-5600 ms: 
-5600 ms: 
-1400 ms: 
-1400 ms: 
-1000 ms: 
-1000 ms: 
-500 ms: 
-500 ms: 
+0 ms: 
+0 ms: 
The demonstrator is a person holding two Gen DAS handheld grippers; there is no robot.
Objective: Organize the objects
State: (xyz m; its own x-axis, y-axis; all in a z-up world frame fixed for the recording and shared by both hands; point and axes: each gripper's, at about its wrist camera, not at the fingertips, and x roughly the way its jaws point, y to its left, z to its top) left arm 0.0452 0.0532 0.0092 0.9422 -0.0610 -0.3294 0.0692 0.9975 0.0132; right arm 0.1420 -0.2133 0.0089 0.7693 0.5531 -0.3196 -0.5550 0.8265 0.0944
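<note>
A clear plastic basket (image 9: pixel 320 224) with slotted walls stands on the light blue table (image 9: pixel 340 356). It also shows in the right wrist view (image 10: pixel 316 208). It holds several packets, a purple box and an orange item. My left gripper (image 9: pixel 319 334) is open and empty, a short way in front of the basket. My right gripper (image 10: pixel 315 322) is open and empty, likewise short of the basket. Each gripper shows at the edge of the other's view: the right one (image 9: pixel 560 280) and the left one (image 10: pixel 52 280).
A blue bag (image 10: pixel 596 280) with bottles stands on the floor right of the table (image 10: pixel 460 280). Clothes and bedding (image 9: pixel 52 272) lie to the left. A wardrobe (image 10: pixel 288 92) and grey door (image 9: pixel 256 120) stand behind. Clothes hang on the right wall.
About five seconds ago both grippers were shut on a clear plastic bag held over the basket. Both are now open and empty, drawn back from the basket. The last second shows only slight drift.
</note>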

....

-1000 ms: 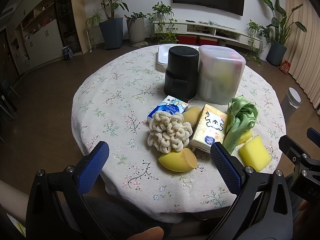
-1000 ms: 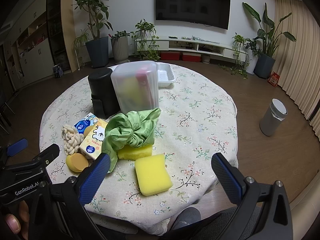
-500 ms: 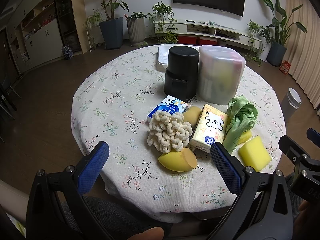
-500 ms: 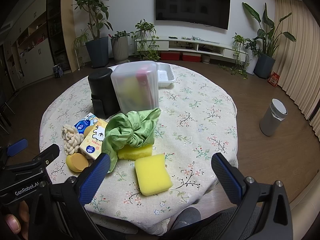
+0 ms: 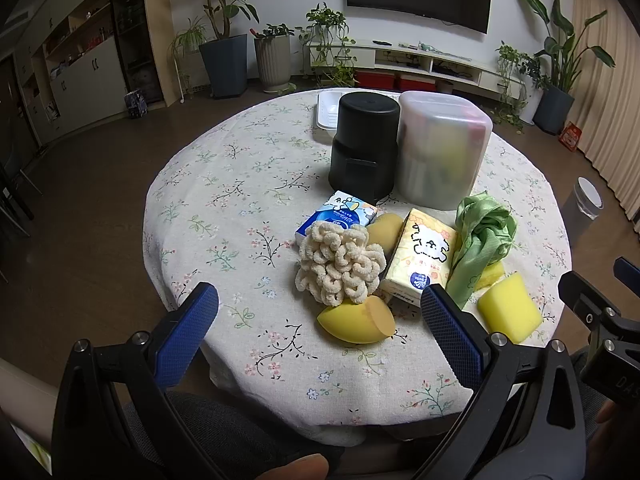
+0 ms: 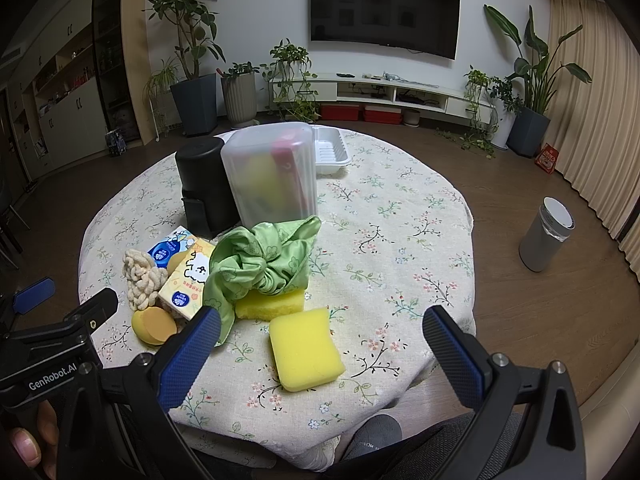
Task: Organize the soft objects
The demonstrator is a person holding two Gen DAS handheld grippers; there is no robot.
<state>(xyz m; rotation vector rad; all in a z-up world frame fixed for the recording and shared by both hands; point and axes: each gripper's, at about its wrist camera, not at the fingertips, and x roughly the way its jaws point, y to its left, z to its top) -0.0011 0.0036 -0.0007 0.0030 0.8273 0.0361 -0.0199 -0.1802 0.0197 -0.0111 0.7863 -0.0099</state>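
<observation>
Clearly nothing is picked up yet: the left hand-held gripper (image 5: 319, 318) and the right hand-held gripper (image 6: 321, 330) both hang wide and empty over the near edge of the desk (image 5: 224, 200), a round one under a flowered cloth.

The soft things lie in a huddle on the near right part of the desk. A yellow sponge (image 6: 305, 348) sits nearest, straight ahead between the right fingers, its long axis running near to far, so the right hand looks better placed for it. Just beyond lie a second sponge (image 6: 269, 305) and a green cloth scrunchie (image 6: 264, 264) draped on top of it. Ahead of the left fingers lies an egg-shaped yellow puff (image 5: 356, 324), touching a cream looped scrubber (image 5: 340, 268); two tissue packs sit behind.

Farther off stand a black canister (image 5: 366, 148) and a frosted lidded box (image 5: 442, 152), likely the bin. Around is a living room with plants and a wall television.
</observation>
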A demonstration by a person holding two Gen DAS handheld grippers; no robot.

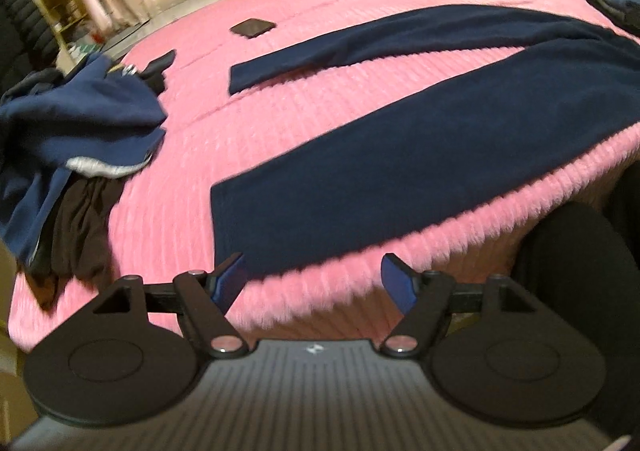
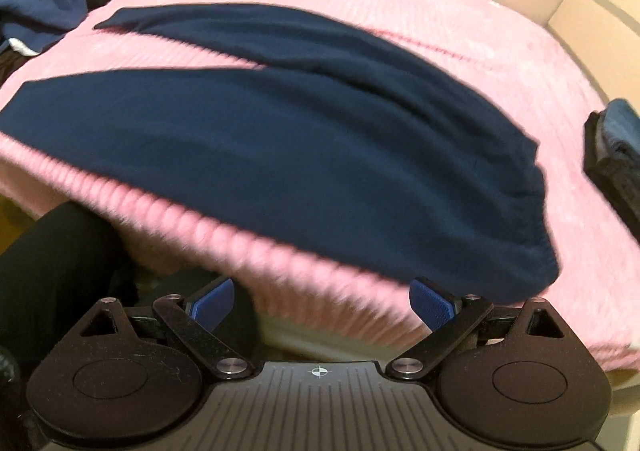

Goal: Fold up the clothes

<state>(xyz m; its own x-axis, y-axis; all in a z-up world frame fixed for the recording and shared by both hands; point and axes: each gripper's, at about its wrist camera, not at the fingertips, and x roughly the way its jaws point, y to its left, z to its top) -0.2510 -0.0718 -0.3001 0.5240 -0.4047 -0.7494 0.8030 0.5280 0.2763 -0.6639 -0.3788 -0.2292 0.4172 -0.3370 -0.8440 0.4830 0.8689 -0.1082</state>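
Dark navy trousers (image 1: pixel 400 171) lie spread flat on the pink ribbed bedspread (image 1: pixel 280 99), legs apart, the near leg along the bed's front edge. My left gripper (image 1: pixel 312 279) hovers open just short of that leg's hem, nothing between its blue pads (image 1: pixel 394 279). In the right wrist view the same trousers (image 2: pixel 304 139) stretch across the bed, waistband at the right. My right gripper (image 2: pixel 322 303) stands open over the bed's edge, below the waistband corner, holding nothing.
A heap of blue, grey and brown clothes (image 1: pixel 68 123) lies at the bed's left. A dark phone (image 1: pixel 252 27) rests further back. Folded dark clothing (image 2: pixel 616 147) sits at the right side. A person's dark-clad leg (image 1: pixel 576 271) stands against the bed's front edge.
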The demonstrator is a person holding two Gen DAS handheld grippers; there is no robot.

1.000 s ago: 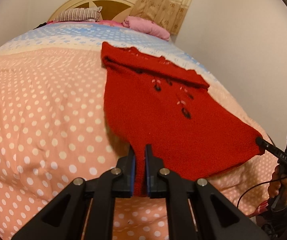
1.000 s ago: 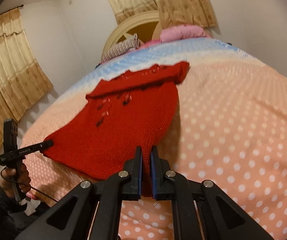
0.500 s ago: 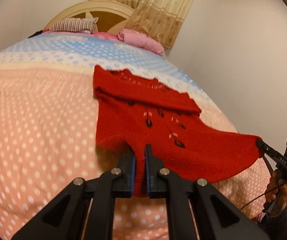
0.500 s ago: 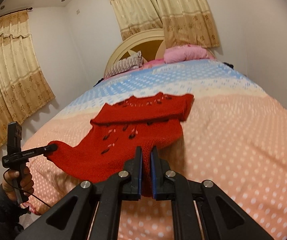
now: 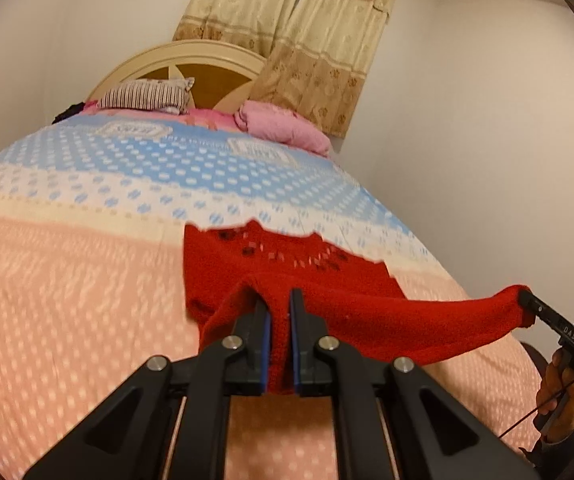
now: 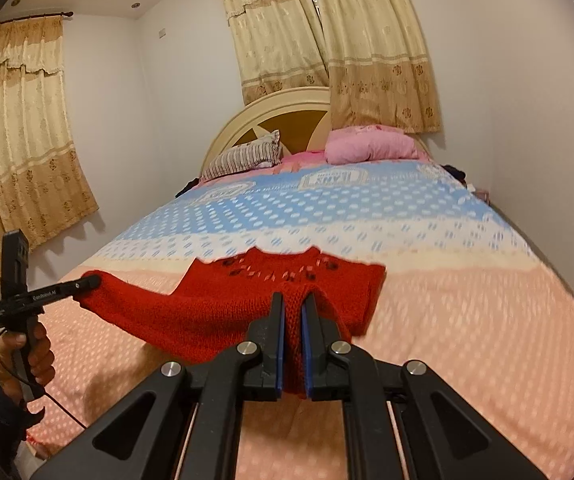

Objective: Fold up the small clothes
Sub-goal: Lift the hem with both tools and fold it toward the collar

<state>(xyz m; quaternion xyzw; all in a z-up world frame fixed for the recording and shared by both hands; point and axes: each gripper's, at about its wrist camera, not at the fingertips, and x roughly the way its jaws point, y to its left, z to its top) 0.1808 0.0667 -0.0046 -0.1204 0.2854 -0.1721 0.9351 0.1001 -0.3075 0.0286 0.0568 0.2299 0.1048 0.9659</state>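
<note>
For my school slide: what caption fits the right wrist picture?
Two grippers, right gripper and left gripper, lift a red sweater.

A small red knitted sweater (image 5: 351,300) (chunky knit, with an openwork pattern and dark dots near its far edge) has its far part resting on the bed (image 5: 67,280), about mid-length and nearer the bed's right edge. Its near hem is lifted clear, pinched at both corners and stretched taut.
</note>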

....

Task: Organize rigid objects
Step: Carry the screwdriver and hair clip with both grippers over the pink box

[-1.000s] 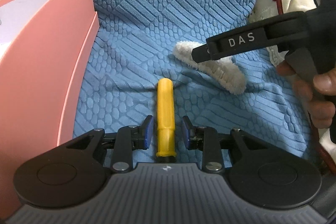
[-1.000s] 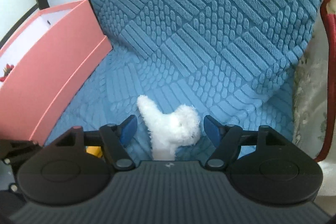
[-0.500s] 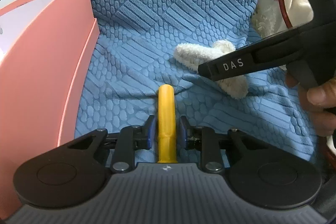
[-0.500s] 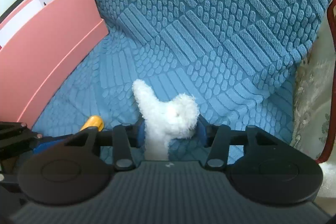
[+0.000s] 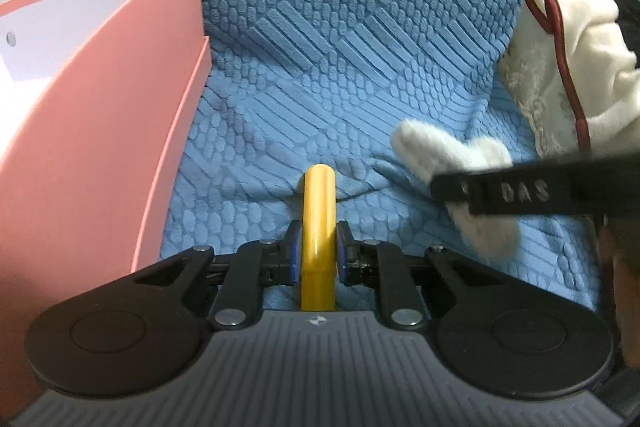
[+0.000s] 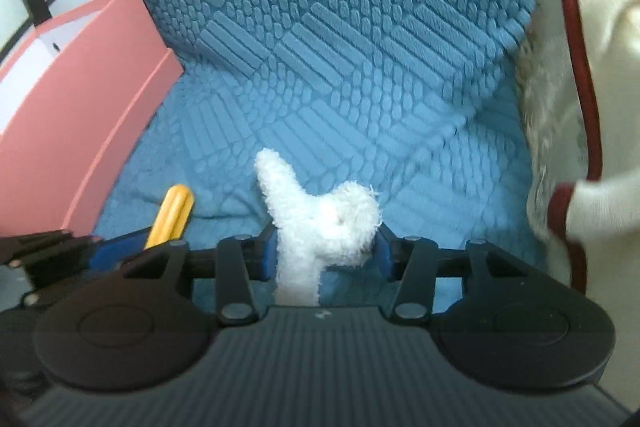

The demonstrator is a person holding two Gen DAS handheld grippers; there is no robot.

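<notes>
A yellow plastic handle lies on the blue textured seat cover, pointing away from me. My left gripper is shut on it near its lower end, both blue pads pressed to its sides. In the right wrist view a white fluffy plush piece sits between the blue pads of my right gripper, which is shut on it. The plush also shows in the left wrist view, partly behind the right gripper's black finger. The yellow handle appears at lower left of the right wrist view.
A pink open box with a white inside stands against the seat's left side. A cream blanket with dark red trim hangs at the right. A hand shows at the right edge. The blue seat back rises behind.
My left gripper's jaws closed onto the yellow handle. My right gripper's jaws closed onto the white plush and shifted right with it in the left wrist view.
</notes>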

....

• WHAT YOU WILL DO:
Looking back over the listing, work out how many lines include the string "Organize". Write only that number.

• EXERCISE OUTPUT:
3